— PROBLEM TO WORK ON —
Among the entries below, extract exactly the lines that run from the one with "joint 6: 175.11" through the one with "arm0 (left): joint", both ends included.

======

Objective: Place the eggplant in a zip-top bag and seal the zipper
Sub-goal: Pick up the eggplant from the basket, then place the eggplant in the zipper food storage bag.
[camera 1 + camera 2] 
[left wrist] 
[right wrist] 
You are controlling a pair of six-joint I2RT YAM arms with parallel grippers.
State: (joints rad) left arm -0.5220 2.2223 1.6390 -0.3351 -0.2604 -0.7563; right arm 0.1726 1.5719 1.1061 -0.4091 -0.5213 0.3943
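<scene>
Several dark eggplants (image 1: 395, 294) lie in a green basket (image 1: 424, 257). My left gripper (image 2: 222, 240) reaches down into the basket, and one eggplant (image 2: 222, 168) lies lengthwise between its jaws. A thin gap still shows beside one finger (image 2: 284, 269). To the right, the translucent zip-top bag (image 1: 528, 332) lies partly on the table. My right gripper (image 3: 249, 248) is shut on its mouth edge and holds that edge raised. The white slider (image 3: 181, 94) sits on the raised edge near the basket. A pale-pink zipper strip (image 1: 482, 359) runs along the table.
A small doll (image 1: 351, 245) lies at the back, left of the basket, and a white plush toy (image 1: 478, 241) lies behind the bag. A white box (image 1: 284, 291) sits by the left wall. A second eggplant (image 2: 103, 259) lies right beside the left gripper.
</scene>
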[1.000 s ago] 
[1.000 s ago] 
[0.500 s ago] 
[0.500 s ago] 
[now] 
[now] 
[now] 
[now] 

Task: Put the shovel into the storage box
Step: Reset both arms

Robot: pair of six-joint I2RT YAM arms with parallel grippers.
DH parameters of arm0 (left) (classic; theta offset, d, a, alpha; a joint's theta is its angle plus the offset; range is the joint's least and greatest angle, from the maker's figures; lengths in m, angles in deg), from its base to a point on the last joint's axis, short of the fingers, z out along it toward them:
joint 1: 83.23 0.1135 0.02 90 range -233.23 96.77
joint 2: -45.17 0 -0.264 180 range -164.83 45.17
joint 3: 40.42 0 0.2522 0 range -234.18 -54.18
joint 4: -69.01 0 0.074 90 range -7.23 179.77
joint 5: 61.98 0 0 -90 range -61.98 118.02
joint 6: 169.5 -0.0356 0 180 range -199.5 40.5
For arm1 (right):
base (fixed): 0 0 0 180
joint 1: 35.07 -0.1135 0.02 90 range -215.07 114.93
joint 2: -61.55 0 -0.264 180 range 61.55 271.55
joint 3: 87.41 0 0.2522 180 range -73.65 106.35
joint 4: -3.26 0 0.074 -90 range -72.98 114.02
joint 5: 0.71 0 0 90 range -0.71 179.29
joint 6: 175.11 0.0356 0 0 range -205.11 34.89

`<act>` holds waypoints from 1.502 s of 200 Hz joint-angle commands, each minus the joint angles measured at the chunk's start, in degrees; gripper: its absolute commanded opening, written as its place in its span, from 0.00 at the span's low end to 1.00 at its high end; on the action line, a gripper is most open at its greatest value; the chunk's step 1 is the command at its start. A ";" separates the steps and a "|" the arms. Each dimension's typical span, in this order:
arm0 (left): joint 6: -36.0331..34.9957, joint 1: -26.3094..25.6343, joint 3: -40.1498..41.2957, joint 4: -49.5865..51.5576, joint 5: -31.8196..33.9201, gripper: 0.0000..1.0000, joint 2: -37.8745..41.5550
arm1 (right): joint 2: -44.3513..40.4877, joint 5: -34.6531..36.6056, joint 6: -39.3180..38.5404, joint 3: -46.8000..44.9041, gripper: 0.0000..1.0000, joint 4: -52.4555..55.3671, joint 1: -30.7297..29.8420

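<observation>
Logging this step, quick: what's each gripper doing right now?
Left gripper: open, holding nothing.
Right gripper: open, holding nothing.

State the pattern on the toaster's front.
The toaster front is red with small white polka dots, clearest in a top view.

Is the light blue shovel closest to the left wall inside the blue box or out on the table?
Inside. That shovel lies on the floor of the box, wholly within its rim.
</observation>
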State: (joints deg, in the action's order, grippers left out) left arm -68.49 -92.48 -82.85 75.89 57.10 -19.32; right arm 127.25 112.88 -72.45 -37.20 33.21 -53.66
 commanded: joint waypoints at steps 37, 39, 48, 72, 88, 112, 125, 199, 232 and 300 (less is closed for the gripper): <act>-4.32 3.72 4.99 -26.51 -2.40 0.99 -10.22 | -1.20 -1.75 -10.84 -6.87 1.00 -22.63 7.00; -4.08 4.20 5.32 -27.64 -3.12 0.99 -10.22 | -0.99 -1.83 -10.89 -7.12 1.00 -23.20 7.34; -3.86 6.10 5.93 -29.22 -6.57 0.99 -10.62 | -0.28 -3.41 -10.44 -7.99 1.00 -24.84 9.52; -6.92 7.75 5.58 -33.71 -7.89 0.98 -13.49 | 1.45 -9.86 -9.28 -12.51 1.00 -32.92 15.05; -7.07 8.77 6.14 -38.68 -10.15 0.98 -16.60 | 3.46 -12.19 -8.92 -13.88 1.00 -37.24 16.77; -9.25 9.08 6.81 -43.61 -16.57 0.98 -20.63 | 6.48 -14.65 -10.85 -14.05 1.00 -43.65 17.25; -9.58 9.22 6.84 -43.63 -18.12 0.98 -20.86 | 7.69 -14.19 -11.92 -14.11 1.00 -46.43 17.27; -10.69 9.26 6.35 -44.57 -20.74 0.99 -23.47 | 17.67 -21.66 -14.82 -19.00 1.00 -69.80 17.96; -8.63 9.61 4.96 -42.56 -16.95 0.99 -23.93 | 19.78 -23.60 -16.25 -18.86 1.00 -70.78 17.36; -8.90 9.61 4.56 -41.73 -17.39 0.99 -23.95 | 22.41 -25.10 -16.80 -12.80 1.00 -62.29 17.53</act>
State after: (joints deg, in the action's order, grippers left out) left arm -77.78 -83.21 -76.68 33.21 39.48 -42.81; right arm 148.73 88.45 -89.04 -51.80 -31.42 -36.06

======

— FINISHED EXERCISE —
joint 6: 175.11 0.0356 0 0 range -205.11 34.89

`<act>` holds waypoints from 1.502 s of 200 Hz joint-angle commands, each minus the joint angles measured at the chunk's start, in degrees; gripper: its absolute commanded opening, written as its place in its span, from 0.00 at the span's low end to 1.00 at its high end; on the action line, a gripper is most open at its greatest value; the chunk's step 1 is the command at its start. A ";" separates the steps and a "|" the arms. Each dimension's typical span, in this order:
arm0 (left): joint 6: -36.0331..34.9957, joint 1: -26.3094..25.6343, joint 3: -40.1498..41.2957, joint 4: -49.5865..51.5576, joint 5: -31.8196..33.9201, gripper: 0.0000..1.0000, joint 2: -37.8745..41.5550

This finishes the response to the exercise.